Dormem com esse horizonte de expectativa nada animador. Quando acordam, os brinquedos estão detalhadamente organizados, as roupas, provavelmente não tão bem organizadas, pelo menos estão no cesto de roupa suja, as peças ninguém mais viu, e os copos estão todos limpos. Durante a noite, provavelmente de manhã, uma verdadeira metamorfose aconteceu. As crianças sabem disso, as transformações são possíveis, acontece, o horizonte de expectativa que parecia ser péssimo fora transformado radicalmente e, mais importante do que isso, rapidamente.

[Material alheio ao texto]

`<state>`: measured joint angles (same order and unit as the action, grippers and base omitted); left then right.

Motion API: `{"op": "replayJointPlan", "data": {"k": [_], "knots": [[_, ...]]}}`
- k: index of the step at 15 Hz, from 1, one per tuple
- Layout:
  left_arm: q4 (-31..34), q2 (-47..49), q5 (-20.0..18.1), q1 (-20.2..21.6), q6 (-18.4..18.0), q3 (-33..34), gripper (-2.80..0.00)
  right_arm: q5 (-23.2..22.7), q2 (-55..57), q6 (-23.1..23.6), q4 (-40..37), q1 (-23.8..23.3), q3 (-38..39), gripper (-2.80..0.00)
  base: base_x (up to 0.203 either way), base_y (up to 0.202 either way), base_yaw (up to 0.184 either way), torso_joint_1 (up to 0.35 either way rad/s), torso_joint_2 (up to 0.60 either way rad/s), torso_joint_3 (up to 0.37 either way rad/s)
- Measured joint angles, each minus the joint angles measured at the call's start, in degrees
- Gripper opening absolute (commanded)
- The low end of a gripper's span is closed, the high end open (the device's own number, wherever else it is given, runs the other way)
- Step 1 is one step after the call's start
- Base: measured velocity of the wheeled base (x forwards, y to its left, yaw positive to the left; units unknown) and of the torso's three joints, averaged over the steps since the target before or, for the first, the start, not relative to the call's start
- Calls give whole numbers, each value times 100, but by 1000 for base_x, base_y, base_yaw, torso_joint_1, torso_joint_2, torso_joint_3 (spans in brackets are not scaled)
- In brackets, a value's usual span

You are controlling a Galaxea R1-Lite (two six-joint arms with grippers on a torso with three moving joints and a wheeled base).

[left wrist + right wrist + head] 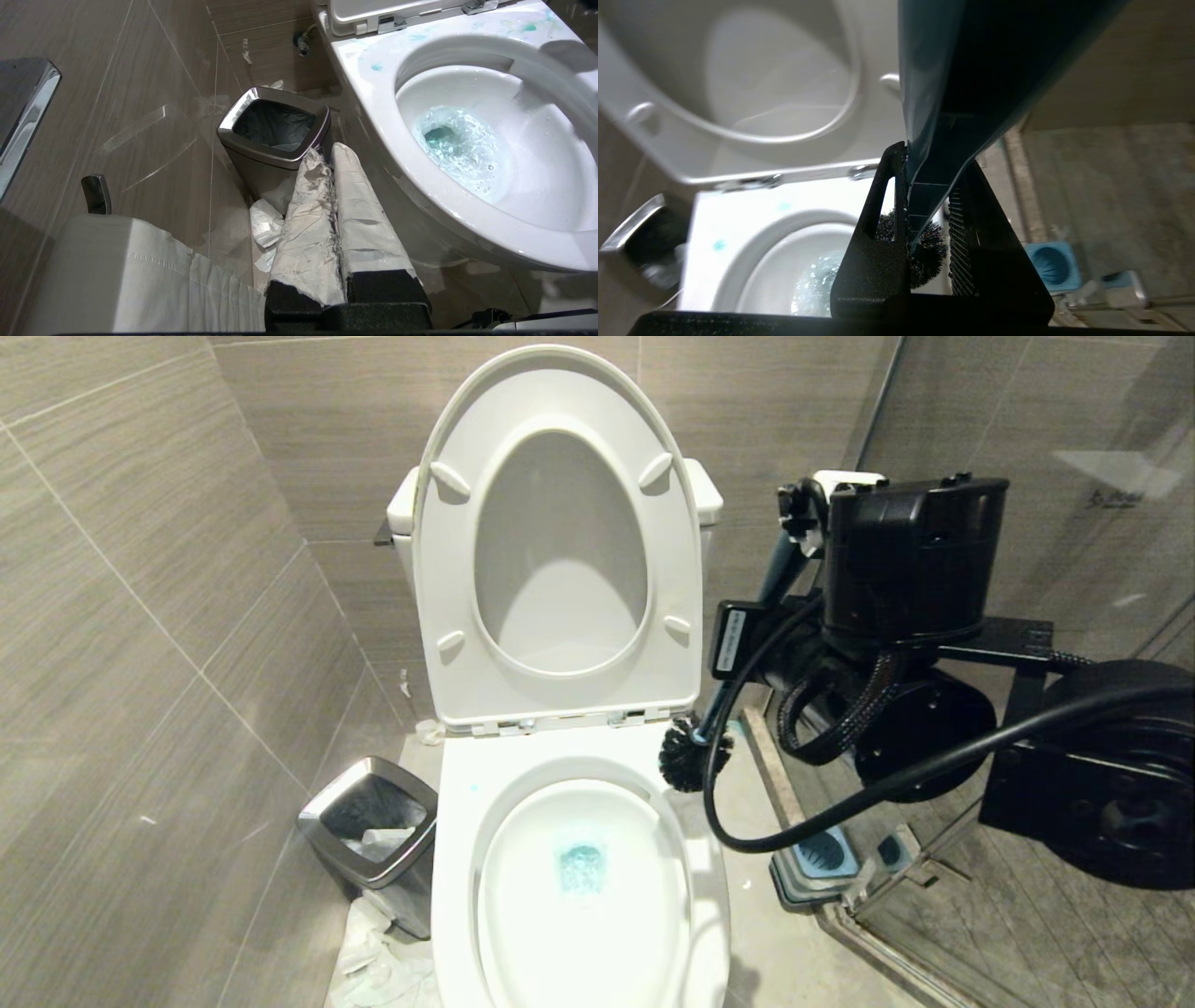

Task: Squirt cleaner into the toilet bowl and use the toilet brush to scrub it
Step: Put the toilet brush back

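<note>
- On the far left, beside the steel-rimmed dark waste bin [369, 821] and the crumpled white paper [373, 961] on the floor, my left hand [334, 154] hangs parked low, its paper-wrapped fingers pressed together on nothing.
- In the middle stands the glossy white ceramic toilet bowl [467, 859], seat and lid raised; the turquoise-blue cleaner [581, 868] pools in the water, with pale blue specks on the rim.
- To its right, my right hand [927, 224] pinches the slim teal-blue handle of the toilet brush [689, 756], whose dark bristle head hangs just off the bowl's rear right rim.
- The square blue holder [822, 854] sits empty on the floor further right.
- My judgement: I should swing the head over the rim and lower it before touching porcelain, keeping the pinch firm so the handle does not twist, then work round the blue patch and under the rim.
</note>
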<state>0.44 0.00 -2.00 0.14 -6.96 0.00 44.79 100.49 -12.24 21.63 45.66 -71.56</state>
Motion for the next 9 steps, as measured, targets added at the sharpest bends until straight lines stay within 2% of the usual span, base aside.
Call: {"op": "replayJointPlan", "data": {"k": [4,9], "knots": [[0,0,0,2,-1,0,-280,-54,-151,83,-7,-896,174,-280,0,0,0,0,0,0],[0,0,-1,-1,-4,0,-280,-502,-193,106,23,-1984,680,-280,0,0,0,0,0,0]]}}
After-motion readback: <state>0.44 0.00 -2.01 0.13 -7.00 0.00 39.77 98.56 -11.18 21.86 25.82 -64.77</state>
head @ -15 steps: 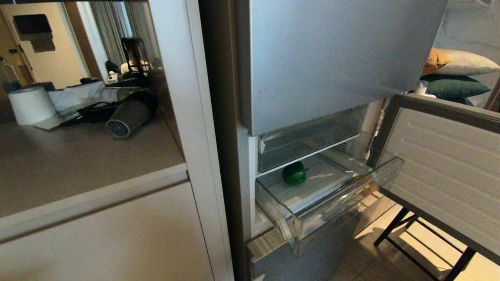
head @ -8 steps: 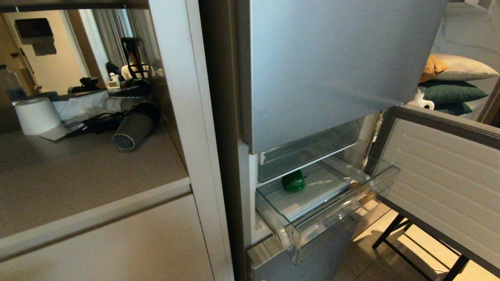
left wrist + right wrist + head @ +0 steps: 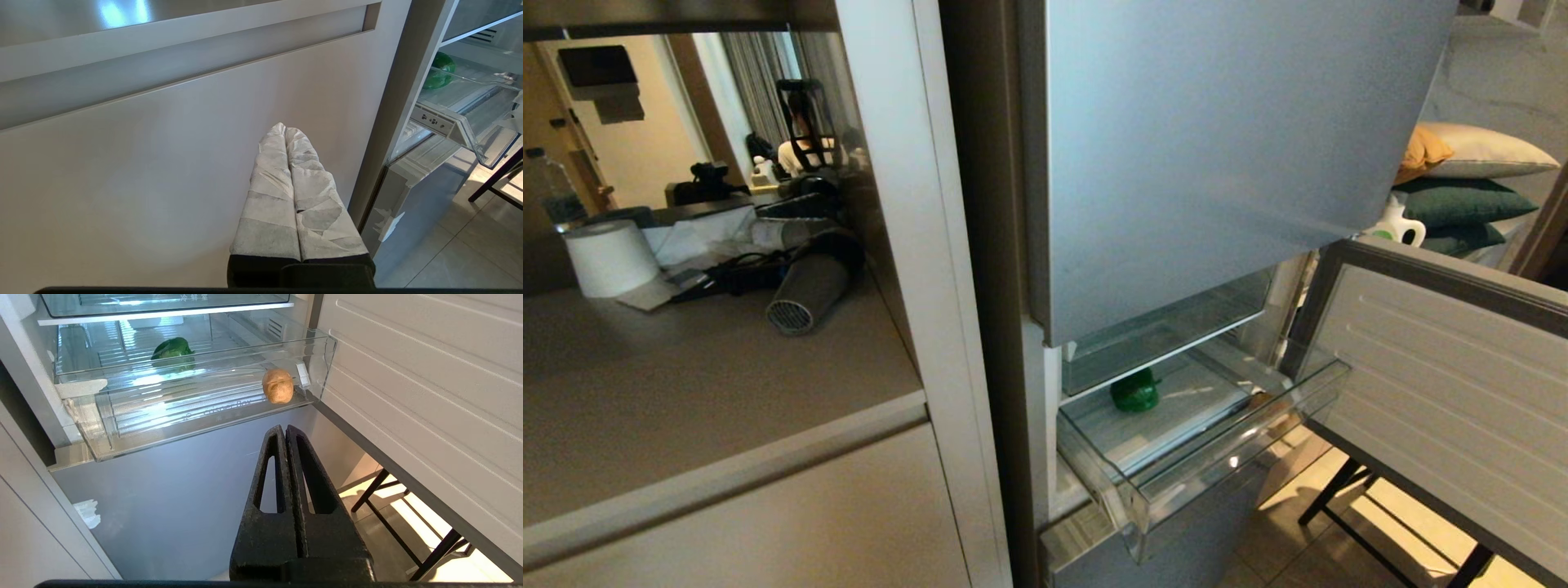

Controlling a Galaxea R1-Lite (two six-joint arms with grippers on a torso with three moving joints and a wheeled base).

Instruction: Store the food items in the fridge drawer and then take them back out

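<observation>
Over on the left, a grey tabletop (image 3: pixel 686 384) carries a roll of white paper (image 3: pixel 609 257), a tangle of black cable and a hair dryer (image 3: pixel 810 282) lying on its side. A pale cabinet post (image 3: pixel 915 286) stands between that and the fridge. The left pincer (image 3: pixel 284 130), its fingers wrapped in white cloth and pressed shut with nothing between them, hangs low in front of the beige cabinet door (image 3: pixel 143 163).

The silver upper fridge door (image 3: pixel 1217 139) is closed. Below it the fridge drawer (image 3: pixel 1176 482) is pulled out, and its clear front wall stands between the pincers and the food. The green bell pepper (image 3: pixel 1134 392) sits deep at the back left, under the shelf above. The potato-like lump (image 3: pixel 278 386) rests at the front right corner, against the front wall.

The right pincer (image 3: pixel 284 430) hangs just below the drawer front, black fingers closed together, holding nothing. To its right the open lower fridge door (image 3: pixel 1445 384) swings out over a black-legged stand (image 3: pixel 1347 514), with stacked pillows (image 3: pixel 1470 188) behind.
</observation>
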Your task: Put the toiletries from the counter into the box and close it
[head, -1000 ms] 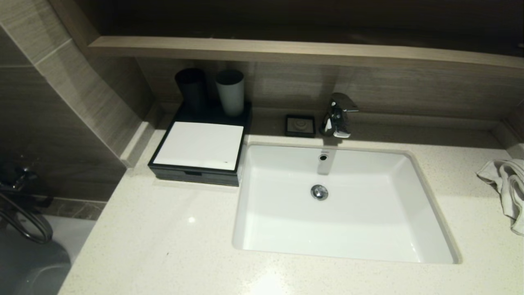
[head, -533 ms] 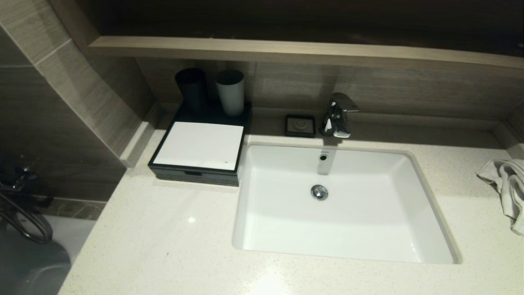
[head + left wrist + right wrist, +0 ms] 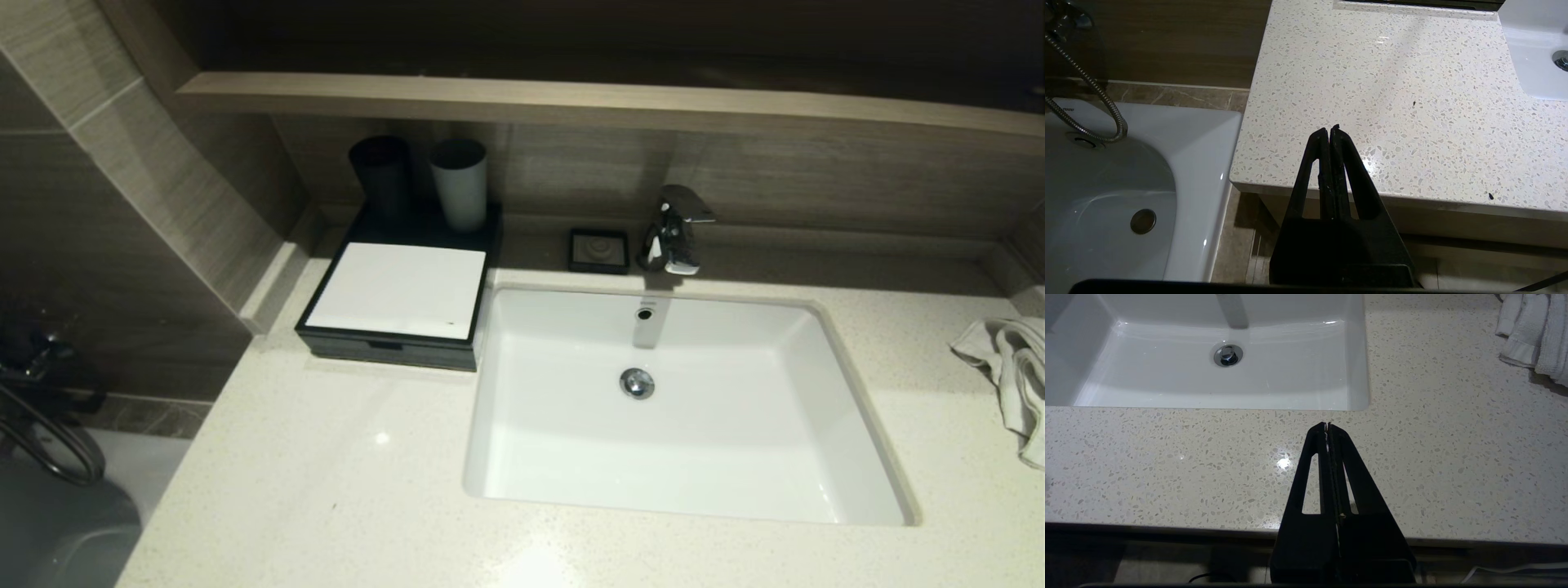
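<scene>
A black box with a flat white lid sits on the speckled counter to the left of the sink, and its lid lies shut. No loose toiletries show on the counter. My left gripper is shut and empty, held over the counter's front left corner. My right gripper is shut and empty, held over the counter's front edge, in front of the sink's right part. Neither gripper shows in the head view.
A white sink with a chrome tap fills the middle. A black cup and a grey cup stand behind the box. A small black dish sits by the tap. A white towel lies at the right. A bathtub lies left of the counter.
</scene>
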Controlling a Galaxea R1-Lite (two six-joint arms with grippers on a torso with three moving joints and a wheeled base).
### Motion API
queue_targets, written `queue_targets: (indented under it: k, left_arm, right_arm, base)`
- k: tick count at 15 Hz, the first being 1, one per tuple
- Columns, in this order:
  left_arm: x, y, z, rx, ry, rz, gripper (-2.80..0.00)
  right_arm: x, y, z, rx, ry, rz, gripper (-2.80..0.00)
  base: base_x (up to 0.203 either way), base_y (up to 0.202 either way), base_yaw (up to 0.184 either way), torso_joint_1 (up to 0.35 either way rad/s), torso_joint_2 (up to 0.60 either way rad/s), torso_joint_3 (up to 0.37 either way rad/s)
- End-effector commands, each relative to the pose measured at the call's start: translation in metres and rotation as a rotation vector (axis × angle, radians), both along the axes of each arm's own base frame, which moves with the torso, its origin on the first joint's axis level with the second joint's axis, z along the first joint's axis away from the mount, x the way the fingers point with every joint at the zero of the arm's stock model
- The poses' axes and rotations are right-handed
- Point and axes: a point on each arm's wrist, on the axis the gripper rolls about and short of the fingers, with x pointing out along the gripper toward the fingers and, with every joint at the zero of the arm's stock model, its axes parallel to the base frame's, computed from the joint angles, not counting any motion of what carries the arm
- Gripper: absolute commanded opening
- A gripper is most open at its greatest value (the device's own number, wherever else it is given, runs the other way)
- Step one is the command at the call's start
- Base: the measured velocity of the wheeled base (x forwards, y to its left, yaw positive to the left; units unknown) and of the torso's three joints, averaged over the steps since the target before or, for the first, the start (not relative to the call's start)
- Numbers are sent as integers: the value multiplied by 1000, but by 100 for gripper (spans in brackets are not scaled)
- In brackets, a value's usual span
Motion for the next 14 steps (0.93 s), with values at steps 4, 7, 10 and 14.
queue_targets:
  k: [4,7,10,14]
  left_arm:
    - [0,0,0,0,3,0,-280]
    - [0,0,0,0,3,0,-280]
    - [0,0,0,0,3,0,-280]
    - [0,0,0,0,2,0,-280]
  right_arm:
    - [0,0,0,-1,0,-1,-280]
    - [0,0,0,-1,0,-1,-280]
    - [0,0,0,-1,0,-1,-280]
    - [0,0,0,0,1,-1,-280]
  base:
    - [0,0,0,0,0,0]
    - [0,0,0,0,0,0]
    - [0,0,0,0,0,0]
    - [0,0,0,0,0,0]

Elas acreditam, nunca deixaram de acreditar no poder do gesto, no poder dos olhos brilhando, desejando pela mudança do cenário.


Quando penso em transformações, tais como o fim do capitalismo, me deparo cotidianamente com adultos, pautados pela realidade, afirmando ser impossível à destruição do modelo político e econômico que nos violenta, assegurando que o capitalismo está enraizado na sociedade, nas instituições e no estado. Na leitura dos adultos, não de todos evidentemente, a consolidação do capitalismo impossibilita uma mudança drástica e de curto tempo. Se a realidade não fosse suficientemente cruel, o porvir adulto é desolador, a saber, quando pensar um mundo pós-pandemia, prática muito distante do Brasil, a tendência está para o desdobramento de um mundo mais desumano, mais dominado pelo neoliberalismo.


Como adulto, devo admitir, esse mundo distópico, desenhado pelos sensatos, me inquieta. Porém, assim como as crianças veem à metamorfose acontecer da noite até o período da manhã, quero acreditar, quero acreditar no impossível. Se não posso ser criança, pretendo agir como uma, talvez não consiga por um longo espaço de tempo, porém por um dia, quem sabe. Acredito na verdadeira transformação, acredito que será amanhã e não estará reservada aos meus netos. Os adultos entenderão como mera utopia, as crianças entenderão como casa arrumada.


Cada um com sua expectativa. Crianças têm razão.